Would you retype exactly the lines from the one holding "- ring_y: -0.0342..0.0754" through the last line of the listing, and only those, without pictures?
========================================================================
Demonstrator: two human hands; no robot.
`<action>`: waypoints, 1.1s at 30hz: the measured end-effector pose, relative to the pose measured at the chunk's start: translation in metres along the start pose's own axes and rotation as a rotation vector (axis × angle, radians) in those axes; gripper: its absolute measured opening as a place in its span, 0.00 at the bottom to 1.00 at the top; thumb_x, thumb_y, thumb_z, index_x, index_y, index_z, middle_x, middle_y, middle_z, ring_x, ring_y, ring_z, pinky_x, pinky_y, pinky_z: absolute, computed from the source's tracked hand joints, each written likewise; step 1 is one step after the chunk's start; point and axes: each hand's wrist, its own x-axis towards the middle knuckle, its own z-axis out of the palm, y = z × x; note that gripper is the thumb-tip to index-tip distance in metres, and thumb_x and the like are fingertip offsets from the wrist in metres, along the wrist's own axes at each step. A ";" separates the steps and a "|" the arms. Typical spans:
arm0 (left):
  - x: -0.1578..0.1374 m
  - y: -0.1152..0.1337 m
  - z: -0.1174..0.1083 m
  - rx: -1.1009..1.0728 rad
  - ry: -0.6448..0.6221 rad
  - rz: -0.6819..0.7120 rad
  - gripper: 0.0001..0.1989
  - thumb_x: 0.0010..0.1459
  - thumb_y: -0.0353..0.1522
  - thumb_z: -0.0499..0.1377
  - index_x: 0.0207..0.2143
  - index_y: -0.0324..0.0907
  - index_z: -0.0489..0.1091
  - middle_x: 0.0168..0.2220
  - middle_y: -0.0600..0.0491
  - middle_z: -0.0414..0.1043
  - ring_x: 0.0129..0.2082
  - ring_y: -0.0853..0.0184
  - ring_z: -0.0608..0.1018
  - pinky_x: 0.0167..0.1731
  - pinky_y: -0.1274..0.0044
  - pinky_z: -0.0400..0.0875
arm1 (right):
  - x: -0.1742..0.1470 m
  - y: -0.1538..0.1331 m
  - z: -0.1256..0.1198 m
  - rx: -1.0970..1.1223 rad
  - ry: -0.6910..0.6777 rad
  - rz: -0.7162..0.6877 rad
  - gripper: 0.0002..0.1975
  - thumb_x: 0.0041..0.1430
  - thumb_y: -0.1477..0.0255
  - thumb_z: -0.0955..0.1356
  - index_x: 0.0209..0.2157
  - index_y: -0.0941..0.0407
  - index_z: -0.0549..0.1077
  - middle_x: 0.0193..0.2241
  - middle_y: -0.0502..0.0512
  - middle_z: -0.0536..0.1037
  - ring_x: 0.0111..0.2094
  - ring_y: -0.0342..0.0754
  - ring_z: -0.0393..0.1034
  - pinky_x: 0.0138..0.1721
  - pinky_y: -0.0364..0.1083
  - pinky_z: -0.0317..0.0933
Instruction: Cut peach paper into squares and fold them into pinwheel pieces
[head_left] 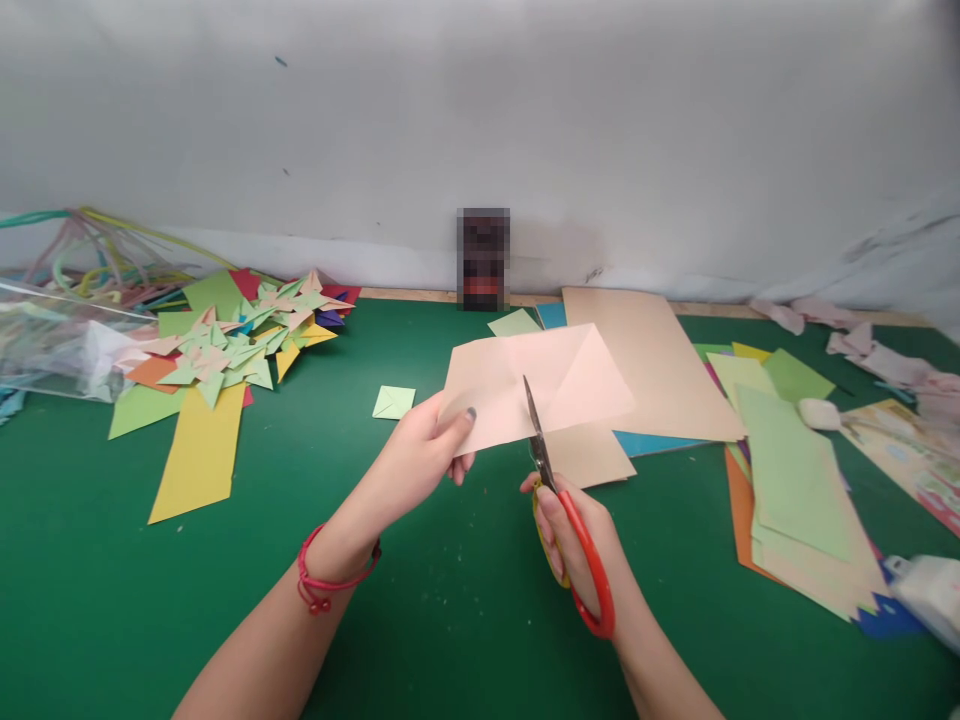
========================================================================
[Output]
  - ring_y: -0.0342..0.0754
  - ring_z: -0.0393..0.1034
  - pinky_x: 0.0138..0.1721
  - pinky_y: -0.0364..0.1083
  - pinky_z: -0.0317..0.0933
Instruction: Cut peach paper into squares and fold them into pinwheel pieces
[head_left] 

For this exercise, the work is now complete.